Molecular cloning of a cDNA encoding arylalkylamine N-acetyltransferase from the testicular system of Periplaneta americana: primary protein structure and expression analysis.

DNA encoding a fragment of putative arylalkylamine N-acetyltransferase (NAT) of the American cockroach, Periplaneta americana, was amplified by PCR with degenerate primers based on the two peptides previously purified from the testicular system of this species.

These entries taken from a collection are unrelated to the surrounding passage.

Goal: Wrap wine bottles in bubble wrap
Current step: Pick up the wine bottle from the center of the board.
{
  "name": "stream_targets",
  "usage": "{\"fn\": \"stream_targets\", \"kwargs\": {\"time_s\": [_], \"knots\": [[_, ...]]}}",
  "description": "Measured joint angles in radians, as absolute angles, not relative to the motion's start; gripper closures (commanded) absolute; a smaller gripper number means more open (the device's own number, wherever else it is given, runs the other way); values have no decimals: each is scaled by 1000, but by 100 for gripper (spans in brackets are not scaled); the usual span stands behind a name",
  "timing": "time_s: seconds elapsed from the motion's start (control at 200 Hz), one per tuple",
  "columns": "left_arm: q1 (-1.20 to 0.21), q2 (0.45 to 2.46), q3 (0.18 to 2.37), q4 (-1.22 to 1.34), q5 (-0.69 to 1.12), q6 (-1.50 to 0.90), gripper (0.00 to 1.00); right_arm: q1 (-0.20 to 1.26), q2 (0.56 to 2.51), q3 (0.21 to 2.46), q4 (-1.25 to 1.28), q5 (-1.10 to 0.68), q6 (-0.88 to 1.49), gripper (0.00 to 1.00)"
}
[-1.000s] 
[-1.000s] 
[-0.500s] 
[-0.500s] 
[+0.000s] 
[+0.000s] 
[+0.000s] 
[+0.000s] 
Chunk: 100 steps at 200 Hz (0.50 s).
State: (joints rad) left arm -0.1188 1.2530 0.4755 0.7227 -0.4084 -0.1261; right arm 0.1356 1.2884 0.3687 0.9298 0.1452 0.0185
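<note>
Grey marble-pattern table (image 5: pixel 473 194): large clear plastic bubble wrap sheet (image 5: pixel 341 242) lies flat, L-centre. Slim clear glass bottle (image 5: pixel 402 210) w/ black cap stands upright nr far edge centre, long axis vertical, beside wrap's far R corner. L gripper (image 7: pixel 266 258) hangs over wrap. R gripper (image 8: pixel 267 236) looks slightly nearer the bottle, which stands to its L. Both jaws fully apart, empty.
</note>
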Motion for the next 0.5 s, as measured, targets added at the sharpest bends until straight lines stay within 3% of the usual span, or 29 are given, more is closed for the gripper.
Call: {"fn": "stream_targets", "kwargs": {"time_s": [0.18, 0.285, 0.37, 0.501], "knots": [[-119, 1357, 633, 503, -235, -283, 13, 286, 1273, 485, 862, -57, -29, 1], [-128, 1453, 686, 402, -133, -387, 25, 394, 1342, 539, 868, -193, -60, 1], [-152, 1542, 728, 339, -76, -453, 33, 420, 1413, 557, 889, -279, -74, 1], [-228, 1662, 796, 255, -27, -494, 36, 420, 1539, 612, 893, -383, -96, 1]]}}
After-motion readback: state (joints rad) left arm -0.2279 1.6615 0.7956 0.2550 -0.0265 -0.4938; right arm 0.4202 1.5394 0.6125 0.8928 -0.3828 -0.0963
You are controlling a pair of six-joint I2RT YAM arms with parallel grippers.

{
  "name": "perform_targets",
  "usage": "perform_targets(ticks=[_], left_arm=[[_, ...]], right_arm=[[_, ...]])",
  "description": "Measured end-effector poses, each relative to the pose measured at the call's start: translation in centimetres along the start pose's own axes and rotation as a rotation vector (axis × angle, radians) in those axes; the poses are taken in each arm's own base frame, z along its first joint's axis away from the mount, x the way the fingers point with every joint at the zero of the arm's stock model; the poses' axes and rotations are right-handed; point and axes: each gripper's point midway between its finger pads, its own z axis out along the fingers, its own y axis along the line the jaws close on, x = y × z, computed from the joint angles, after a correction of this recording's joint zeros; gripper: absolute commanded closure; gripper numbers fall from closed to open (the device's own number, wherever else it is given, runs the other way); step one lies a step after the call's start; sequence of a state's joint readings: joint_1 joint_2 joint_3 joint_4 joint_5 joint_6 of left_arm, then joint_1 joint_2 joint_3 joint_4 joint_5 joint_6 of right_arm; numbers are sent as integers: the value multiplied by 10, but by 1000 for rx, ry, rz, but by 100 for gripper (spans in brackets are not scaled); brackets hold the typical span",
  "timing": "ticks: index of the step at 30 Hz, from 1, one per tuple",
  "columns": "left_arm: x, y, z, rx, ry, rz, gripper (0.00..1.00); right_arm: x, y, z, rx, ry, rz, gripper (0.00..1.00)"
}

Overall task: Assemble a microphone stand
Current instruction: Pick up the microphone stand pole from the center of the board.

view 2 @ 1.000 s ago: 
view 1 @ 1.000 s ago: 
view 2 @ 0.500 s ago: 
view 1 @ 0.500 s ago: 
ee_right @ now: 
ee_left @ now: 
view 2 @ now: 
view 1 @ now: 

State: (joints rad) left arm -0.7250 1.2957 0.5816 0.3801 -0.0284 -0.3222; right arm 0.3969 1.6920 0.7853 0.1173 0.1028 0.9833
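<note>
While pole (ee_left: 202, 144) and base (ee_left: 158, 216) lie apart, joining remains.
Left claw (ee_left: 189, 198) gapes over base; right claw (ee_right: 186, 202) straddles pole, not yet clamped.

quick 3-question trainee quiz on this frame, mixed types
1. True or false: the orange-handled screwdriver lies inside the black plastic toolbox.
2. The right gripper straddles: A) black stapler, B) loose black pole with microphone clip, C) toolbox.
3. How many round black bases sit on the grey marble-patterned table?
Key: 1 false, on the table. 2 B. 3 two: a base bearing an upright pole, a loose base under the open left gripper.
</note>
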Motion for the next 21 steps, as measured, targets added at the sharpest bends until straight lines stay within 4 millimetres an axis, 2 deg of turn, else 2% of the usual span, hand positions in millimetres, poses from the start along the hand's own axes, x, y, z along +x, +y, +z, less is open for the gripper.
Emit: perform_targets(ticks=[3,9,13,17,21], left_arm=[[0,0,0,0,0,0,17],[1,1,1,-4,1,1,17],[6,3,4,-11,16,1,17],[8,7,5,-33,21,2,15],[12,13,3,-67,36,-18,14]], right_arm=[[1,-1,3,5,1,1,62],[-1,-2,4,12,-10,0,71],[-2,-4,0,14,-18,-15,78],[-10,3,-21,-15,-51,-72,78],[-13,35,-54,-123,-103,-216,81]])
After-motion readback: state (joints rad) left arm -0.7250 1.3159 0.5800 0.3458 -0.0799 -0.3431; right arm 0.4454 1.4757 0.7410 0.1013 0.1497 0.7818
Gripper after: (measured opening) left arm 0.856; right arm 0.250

A full clone was obtained by RACE-PCR. The clone consisted of 89 bp 5'-UTR, 753-bp open reading frame and 712-bp 3'-UTR. The amino acid sequence of 251 residues deduced from this ORF corresponded to the predicted molecular mass of 28.5 kDa. The predicted amino acid sequence had an overall identity of 35% with NAT1 and 27% with NAT2 of Drosophila melanogaster, respectively. Structural analysis revealed that NAT from P. americana contained two motifs characteristic of the NAT superfamily and three conserved regions (C/c-1, D/c-1, D/c-2) distinguishing aaNAT subfamily. Northern blot analysis showed that the mRNA of approximately 1.5 kb was transcribed at a high level in the testicular system, and corresponded to the length of the cDNA, i.e., 1,554 bp. Significant levels of NAT transcript were also detected in the midgut, ovary and the accessory glands and at much lower levels in the fat body and brain. Southern blot analysis suggested the presence of a single copy of the cloned gene in the genome. (c) 2005 Wiley-Liss, Inc.